### GOAL OF THE EXERCISE
The answer should be a single number: how many lines in the material contain "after".

### DATASET ENTRIES
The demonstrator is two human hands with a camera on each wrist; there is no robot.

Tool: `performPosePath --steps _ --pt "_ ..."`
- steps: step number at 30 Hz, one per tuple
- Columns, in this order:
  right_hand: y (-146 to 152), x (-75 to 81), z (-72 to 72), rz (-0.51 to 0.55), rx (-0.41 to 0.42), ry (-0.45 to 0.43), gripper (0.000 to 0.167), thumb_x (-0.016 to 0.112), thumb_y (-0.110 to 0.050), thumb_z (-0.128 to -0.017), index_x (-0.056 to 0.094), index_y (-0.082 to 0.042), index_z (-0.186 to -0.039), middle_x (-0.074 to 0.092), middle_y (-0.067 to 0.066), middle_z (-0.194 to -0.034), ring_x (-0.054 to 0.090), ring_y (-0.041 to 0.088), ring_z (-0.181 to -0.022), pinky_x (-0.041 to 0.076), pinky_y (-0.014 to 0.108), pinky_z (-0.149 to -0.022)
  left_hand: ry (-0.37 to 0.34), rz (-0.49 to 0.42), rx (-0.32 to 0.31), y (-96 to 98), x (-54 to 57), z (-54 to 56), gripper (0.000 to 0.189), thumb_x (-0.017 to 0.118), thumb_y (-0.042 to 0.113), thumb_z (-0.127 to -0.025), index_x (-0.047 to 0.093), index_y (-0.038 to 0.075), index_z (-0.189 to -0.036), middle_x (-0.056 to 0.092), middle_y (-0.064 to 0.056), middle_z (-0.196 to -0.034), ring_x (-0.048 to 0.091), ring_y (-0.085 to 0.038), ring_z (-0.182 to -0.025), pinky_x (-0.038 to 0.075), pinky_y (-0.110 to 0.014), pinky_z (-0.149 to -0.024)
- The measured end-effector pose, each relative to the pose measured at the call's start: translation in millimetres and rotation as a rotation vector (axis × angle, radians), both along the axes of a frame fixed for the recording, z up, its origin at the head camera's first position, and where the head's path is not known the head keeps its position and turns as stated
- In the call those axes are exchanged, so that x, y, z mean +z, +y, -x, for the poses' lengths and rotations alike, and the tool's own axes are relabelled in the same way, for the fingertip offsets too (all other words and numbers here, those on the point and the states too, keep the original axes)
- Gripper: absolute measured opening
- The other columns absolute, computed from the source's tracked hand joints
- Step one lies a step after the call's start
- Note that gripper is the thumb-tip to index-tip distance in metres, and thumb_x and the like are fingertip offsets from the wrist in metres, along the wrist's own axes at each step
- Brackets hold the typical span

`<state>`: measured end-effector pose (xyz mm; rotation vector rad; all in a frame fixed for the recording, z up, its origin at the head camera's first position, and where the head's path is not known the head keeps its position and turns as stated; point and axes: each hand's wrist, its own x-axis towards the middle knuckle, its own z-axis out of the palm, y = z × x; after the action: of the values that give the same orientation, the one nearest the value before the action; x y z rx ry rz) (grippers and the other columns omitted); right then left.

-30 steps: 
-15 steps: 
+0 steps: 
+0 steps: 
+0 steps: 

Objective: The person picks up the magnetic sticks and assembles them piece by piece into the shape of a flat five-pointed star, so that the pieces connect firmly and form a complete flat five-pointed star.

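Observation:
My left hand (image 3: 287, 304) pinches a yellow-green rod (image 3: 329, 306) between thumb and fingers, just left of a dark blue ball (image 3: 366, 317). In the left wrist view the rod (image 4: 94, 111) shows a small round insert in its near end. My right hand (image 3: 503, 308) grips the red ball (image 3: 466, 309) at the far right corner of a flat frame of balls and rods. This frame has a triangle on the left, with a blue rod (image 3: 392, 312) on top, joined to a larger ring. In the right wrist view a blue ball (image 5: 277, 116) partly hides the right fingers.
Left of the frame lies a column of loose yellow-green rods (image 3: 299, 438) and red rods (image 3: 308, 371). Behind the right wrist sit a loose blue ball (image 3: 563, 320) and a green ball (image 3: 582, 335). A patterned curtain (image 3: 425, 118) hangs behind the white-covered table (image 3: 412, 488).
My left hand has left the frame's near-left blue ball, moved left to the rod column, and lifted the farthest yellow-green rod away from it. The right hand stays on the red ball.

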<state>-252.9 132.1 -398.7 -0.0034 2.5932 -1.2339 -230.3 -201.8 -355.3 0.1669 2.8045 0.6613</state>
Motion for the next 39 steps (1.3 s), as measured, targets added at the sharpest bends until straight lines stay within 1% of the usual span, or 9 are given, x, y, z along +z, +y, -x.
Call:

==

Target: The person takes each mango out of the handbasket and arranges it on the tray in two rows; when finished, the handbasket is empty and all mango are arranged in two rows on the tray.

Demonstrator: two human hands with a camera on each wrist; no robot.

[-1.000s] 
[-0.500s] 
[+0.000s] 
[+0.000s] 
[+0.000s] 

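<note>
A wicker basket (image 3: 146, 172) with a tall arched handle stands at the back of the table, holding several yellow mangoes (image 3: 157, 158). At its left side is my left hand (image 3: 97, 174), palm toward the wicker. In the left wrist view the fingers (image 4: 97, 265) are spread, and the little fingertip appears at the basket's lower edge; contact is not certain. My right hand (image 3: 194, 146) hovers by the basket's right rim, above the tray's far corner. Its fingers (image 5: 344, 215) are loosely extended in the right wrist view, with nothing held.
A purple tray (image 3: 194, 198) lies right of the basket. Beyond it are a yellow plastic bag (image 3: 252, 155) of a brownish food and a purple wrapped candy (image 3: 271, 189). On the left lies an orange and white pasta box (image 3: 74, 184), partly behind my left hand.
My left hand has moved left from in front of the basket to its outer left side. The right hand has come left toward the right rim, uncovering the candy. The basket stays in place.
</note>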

### FINISHED EXERCISE
2